For release: 01/06/03
Release #: 03-002
The longest X-ray look yet at the supermassive black hole at the Milky Way's center has given astronomers unprecedented access to its life and times. The new data from NASA's Chandra X-ray Observatory revealed that our galaxy's central black hole is a frequent bad actor, prone to numerous outbursts and occasional large explosions. The Marshall Center manages the Chandra program.Photo: Chandra image of Sagittarius A*, the black hole at the Milky Way's center (NASA/CXC/MIT/F.K.Baganoff et al.)
The longest X-ray look yet at the supermassive black hole at the Milky Way's center has given astronomers unprecedented access to its life and times. The new data from NASA's Chandra X-ray Observatory revealed that our galaxy's central black hole is a frequent bad actor, prone to numerous outbursts and occasional large explosions.
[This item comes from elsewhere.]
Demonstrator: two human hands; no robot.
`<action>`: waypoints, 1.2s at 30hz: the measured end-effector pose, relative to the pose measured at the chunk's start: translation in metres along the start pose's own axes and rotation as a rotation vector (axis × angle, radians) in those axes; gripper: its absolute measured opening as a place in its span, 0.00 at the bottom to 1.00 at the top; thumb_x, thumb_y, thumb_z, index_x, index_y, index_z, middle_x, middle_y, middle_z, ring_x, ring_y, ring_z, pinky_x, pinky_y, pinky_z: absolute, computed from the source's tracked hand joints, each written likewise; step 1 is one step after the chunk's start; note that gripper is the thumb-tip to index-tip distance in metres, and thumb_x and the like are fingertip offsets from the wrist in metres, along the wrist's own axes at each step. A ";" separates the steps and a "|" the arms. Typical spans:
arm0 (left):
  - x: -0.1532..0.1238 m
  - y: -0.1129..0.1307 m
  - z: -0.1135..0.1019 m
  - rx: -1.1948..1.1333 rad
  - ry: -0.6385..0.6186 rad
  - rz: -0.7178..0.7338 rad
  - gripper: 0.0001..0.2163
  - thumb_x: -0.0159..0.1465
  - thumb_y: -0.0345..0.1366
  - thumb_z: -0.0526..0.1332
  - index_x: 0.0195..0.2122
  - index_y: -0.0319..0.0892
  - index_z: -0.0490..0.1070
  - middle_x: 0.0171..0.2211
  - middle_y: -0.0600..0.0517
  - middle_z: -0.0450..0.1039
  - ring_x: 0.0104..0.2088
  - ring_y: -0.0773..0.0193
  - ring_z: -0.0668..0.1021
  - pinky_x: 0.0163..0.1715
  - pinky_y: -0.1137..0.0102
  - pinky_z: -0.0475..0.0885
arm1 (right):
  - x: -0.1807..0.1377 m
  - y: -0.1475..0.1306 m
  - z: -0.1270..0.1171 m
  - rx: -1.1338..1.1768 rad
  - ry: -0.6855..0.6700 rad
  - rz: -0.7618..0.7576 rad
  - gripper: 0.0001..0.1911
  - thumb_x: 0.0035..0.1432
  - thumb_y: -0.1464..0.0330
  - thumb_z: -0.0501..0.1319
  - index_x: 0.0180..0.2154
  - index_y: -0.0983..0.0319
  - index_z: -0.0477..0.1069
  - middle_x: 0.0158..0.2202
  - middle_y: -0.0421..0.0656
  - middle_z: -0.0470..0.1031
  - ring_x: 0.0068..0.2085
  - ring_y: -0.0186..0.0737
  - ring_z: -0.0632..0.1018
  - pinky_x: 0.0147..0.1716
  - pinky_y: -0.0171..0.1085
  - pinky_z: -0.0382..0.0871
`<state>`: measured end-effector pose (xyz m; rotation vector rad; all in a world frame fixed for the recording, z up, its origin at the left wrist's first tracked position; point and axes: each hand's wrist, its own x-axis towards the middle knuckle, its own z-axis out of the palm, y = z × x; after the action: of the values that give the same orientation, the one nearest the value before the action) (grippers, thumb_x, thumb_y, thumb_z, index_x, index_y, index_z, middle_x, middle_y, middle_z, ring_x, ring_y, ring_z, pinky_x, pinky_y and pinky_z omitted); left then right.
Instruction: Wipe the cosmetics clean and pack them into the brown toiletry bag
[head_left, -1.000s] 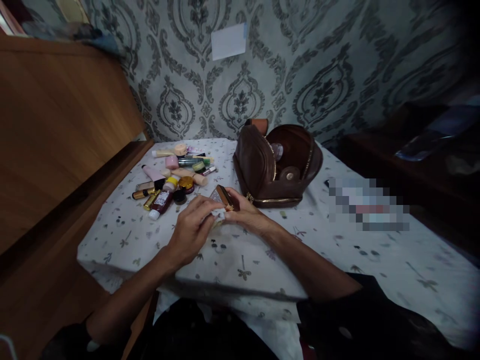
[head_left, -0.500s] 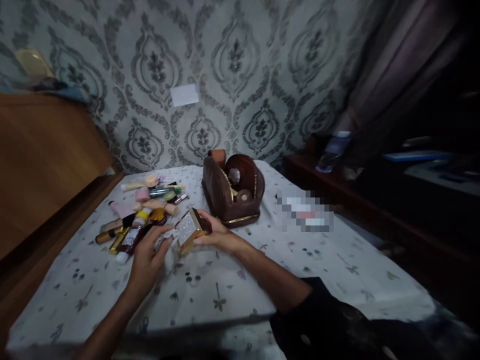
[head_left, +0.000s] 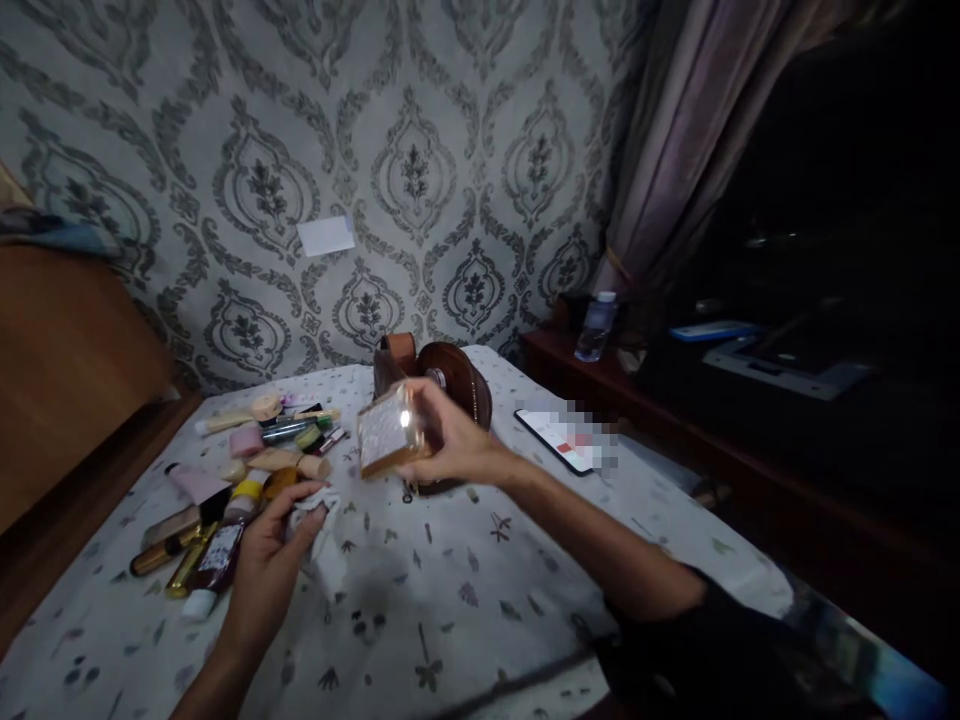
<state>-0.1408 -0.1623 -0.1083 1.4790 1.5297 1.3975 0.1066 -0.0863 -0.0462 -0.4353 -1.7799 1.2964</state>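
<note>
My right hand (head_left: 463, 440) grips a gold-edged box (head_left: 382, 432) with a glittery pale face, held up off the table in front of the brown bag. Light glints off one edge of it. A crumpled white tissue (head_left: 327, 545) is pinched in my left hand (head_left: 271, 550), its loose end hanging toward the tablecloth. The brown bag (head_left: 481, 388) stands with its zip undone, partly hidden behind my right hand and the box. Left of my left hand lies a dark bottle with a white cap (head_left: 219, 558), among several cosmetics.
Tubes and jars, among them a pink jar (head_left: 245, 441) and a pink tube (head_left: 199, 484), spread over the left of the patterned tablecloth (head_left: 420, 560). A phone (head_left: 551, 437) lies to the right. A water bottle (head_left: 597, 328) stands on a dark red ledge beyond.
My right hand has lifted the box up and turned it, bringing it before the bag. My left hand with the tissue has come apart from the box. The view has shifted right.
</note>
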 end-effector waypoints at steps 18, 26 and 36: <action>0.013 -0.076 -0.004 0.252 -0.185 0.011 0.21 0.58 0.55 0.63 0.44 0.45 0.78 0.46 0.49 0.80 0.49 0.50 0.80 0.52 0.61 0.74 | 0.071 -0.003 -0.147 -1.399 -0.267 0.216 0.42 0.38 0.63 0.74 0.56 0.60 0.64 0.47 0.47 0.70 0.49 0.52 0.68 0.49 0.45 0.62; 0.010 -0.075 0.002 0.212 -0.228 0.037 0.20 0.57 0.56 0.63 0.41 0.46 0.80 0.44 0.48 0.81 0.46 0.51 0.81 0.47 0.64 0.77 | 0.085 0.012 -0.146 -1.646 -0.423 0.397 0.47 0.36 0.54 0.77 0.59 0.49 0.67 0.58 0.52 0.62 0.59 0.64 0.61 0.55 0.61 0.54; 0.016 -0.072 -0.004 0.245 -0.309 0.026 0.21 0.56 0.57 0.64 0.41 0.48 0.81 0.42 0.49 0.82 0.43 0.51 0.82 0.44 0.65 0.79 | 0.092 0.033 -0.145 -1.767 -0.446 0.470 0.43 0.40 0.56 0.75 0.59 0.50 0.67 0.58 0.52 0.64 0.60 0.65 0.62 0.55 0.61 0.56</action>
<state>-0.1717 -0.1360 -0.1702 1.7721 1.5245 0.9634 0.1646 0.0771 -0.0236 -1.6223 -2.9399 -0.3911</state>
The observations of the black hole, a.k.a. Sagittarius A* or Sgr A*, occurred over a two-week period for a total exposure time of 164 hours. During this time Sgr A* flared up in X-ray intensity half a dozen or more times. Astronomers also found evidence that suggests it had an even more boisterous past. These discoveries will help to unlock the secrets of how Sgr A* grows and how it interacts with its environment.
"We are getting a look at the everyday life of a supermassive black hole like never before," said Frederick K. Baganoff of the Massachusetts Institute of Technology in Cambridge, who presented these new results on behalf of an international team at a press conference today at the American Astronomical Society meeting in Seattle. "We see it flaring on an almost daily basis."
The cause of the flares is not understood, but the rapidity with which they rise and fall indicates that they are occurring near the event horizon, or point of no return, around the black hole. Even when it flares, the intensity of the X-ray emission from the vicinity of the black hole is relatively weak, which suggests that Sgr A*, weighing in at 3 million times the mass of the Sun, is a starved black hole.
"Although it appears to snack often, this black hole is definitely on a severe diet," says Baganoff. "This could be because explosive events in the past blew away much of the gas from the neighborhood of the black hole."
Indeed, evidence for such events - which astronomers are viewing 26,000 years later due to the time it takes light to travel to Earth from the center of the Galaxy - can be found in the image. A faint streak of X-rays about 1 light-year long has been discovered 1.5 light-years from Sgr A*. The streak points at Sgr A*, suggesting that it may be a jet of particles expelled at nearly the speed of light from just outside the event horizon of the black hole. The intensity and size of this jet indicate that the flaring activity has been occurring for many years.
On a much larger scale, huge lobes of 20-million-degree-Centigrade gas extending over dozens of light years on either side of the black hole have also been discovered. "These lobes show that enormous explosions have occurred several times over the last ten thousand years," said Mark Morris of UCLA, lead author of a second paper on Sgr A*, who also participated in the press conference.
Sangwook Park, of Penn State University in University Park, and Michael Muno, of MIT, were lead authors of two other papers presented at the meeting. These papers focused on the extraordinarily rich region around the central black hole, where they detected more than 2,000 X-ray sources.
NASA's Marshall Space Flight Center in Huntsville, Ala., manages the Chandra program, and TRW, Inc., Redondo Beach, Calif., is the prime contractor for the spacecraft. The Smithsonian's Chandra X-ray Center controls science and flight operations from Cambridge, Mass., for the Office of Space Science at NASA Headquarters, Washington.